__ASSIGNED TASK__
Pictures aside, repeat the whole listing word for word.

__STORED DATA__
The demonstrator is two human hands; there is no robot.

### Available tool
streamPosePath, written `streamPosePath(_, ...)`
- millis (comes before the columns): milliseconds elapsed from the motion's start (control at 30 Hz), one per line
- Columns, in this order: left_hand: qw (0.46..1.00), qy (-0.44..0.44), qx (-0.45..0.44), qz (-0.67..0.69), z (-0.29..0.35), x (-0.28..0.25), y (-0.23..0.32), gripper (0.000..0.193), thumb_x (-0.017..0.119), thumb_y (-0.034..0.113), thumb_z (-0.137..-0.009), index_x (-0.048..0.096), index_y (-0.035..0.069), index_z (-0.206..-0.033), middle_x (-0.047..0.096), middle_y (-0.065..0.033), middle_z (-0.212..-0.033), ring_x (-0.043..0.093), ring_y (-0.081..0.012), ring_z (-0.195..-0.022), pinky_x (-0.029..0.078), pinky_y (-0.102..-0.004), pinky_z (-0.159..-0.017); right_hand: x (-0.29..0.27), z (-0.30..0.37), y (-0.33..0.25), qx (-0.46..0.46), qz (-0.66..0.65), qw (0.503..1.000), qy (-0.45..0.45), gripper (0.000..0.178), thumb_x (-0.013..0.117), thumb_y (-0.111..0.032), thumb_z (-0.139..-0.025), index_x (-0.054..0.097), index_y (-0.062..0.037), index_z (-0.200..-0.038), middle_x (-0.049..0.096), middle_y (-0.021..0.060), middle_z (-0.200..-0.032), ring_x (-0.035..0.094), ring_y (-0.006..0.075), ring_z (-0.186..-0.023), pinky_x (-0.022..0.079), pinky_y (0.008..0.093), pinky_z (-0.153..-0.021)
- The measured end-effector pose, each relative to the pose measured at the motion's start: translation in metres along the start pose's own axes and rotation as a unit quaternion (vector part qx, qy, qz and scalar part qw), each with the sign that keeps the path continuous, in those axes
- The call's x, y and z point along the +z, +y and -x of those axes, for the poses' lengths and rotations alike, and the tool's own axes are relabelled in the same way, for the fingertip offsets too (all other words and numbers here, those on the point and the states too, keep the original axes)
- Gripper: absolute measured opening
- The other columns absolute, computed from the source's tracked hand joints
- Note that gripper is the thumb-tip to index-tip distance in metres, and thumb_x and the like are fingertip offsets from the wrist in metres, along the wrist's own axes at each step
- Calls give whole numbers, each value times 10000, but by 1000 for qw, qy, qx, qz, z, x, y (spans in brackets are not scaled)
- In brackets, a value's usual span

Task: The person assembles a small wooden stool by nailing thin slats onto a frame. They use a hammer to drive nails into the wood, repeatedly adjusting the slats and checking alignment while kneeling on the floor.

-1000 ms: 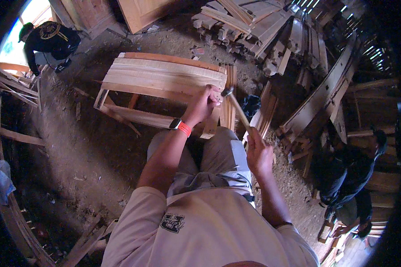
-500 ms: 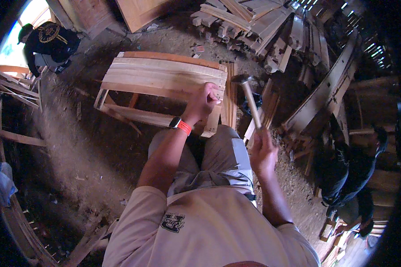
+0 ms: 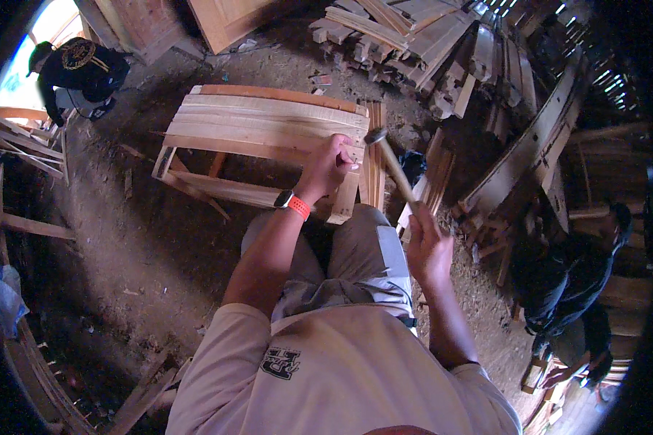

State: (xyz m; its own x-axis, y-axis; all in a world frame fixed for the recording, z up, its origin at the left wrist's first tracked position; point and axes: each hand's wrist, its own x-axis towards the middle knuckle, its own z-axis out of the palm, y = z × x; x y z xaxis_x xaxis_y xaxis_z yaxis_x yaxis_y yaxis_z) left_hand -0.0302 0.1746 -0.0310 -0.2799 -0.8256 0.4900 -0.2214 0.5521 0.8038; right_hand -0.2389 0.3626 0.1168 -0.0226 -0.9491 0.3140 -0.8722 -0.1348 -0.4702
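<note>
A slatted wooden frame [image 3: 247,129] lies in front of my knees, with light planks across its far part and an open gap nearer me. On its right end rests my left hand [image 3: 334,163], its fingers pinched together over the plank's edge. Whatever it may hold is too small to make out. My right hand [image 3: 429,250] is wrapped round the wooden handle of a hammer [image 3: 397,172]. The hammer's dark head hangs just to the right of my left fingers, apart from them, above some loose strips beside the frame.
Stacked boards [image 3: 406,40] fill the far right, and a long curved wooden piece [image 3: 519,141] leans nearer. One person [image 3: 83,69] bends down at the far left; another person [image 3: 569,283] works at the right. Wooden framing [image 3: 33,226] stands along the left over the dirt floor [image 3: 123,246].
The hammer's head has swung left and slightly down, closer to my left fingers. My left hand stays in place on the frame. The person at the right has shifted a little.
</note>
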Motion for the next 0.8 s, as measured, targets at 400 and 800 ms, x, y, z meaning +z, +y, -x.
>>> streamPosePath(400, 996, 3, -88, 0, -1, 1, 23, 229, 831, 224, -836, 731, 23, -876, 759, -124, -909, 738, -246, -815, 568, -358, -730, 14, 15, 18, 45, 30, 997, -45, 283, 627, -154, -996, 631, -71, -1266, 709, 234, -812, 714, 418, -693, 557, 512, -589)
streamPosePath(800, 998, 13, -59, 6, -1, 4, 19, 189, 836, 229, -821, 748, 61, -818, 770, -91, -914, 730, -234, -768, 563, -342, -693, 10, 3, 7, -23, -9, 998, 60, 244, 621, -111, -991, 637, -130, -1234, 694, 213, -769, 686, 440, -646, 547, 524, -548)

__SOLUTION TO THE EXERCISE__
The demonstrator is two human hands; there is no robot.

### Available tool
streamPosePath, written `streamPosePath(_, ...)`
- millis (comes before the columns): milliseconds elapsed from the motion's start (control at 30 Hz), one per line
- Columns, in this order: left_hand: qw (0.46..1.00), qy (-0.44..0.44), qx (-0.45..0.44), qz (-0.67..0.69), z (-0.29..0.35), x (-0.28..0.25), y (-0.23..0.32), gripper (0.000..0.193), thumb_x (-0.017..0.119), thumb_y (-0.034..0.113), thumb_z (-0.137..-0.009), index_x (-0.048..0.096), index_y (-0.035..0.069), index_z (-0.206..-0.033), middle_x (-0.047..0.096), middle_y (-0.065..0.033), middle_z (-0.212..-0.033), ring_x (-0.043..0.093), ring_y (-0.081..0.012), ring_z (-0.195..-0.022), pinky_x (-0.029..0.078), pinky_y (-0.102..-0.004), pinky_z (-0.159..-0.017); right_hand: x (-0.29..0.27), z (-0.30..0.37), y (-0.33..0.25), qx (-0.46..0.46), qz (-0.66..0.65), qw (0.503..1.000), qy (-0.45..0.45), gripper (0.000..0.178), thumb_x (-0.013..0.117), thumb_y (-0.111..0.032), thumb_z (-0.139..-0.025), index_x (-0.054..0.097), index_y (-0.062..0.037), index_z (-0.200..-0.038), middle_x (-0.049..0.096), middle_y (-0.021..0.060), middle_z (-0.200..-0.032), ring_x (-0.035..0.094), ring_y (-0.006..0.075), ring_z (-0.186..-0.023), pinky_x (-0.022..0.079), pinky_y (0.008..0.093), pinky_z (-0.153..-0.021)
- The measured end-effector pose, each relative to the pose measured at the motion's start: translation in metres along the start pose's own axes and rotation as a unit quaternion (vector part qx, qy, qz and scalar part qw), each with the sign that keeps the path continuous, in those axes
- The call's x, y and z point along the +z, +y and -x of those axes, for the poses' lengths and rotations alike, and the tool's own axes are relabelled in the same way, for the fingertip offsets too (all other words and numbers here, those on the point and the states too, keep the original axes)
- Gripper: absolute measured opening
- The other columns absolute, computed from the source's tracked hand joints
- Note that gripper is the thumb-tip to index-tip distance in metres, and thumb_x and the like are fingertip offsets from the wrist in metres, along the wrist's own axes at each step
- Calls give whole numbers, each value times 10000, but by 1000 for qw, qy, qx, qz, z, x, y (spans in brackets are not scaled)
- In brackets, a value's usual span

Task: The person assembles a small wooden stool by nailing thin slats onto a frame. They use a hammer to drive nails into the wood, repeatedly adjusting the slats and checking alignment while kneeling on the floor.

-1000 ms: 
-500 ms: 
+0 ms: 

State: (xyz m; its own x-axis, y-axis; all in a world frame fixed for the recording, z up, its origin at the left wrist's first tracked position; point and axes: each hand's wrist, its own x-axis towards the middle knuckle, its own z-axis out of the palm, y = z × x; x y z xaxis_x xaxis_y xaxis_z yaxis_x yaxis_y yaxis_z) left_hand -0.0302 0.1746 -0.0310 -0.2799 -0.8256 0.4900 -0.2214 0.5521 0.8038; right_hand -0.2389 0.3626 0.1168 -0.0226 -0.9491 0.3140 -0.8722 -0.1348 -0.4702
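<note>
A slatted wooden frame [image 3: 247,129] lies in front of my knees, with light planks across its far part and an open gap nearer me. On its right end rests my left hand [image 3: 334,163], its fingers pinched together over the plank's edge. Whatever it may hold is too small to make out. My right hand [image 3: 429,250] is wrapped round the wooden handle of a hammer [image 3: 397,172]. The hammer's dark head hangs just to the right of my left fingers, apart from them, above some loose strips beside the frame.
Stacked boards [image 3: 406,40] fill the far right, and a long curved wooden piece [image 3: 519,141] leans nearer. One person [image 3: 83,69] bends down at the far left; another person [image 3: 569,283] works at the right. Wooden framing [image 3: 33,226] stands along the left over the dirt floor [image 3: 123,246].
The hammer's head has swung left and slightly down, closer to my left fingers. My left hand stays in place on the frame. The person at the right has shifted a little.
</note>
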Motion for the next 0.8 s, as measured, targets at 400 and 800 ms, x, y, z meaning +z, +y, -x.
>>> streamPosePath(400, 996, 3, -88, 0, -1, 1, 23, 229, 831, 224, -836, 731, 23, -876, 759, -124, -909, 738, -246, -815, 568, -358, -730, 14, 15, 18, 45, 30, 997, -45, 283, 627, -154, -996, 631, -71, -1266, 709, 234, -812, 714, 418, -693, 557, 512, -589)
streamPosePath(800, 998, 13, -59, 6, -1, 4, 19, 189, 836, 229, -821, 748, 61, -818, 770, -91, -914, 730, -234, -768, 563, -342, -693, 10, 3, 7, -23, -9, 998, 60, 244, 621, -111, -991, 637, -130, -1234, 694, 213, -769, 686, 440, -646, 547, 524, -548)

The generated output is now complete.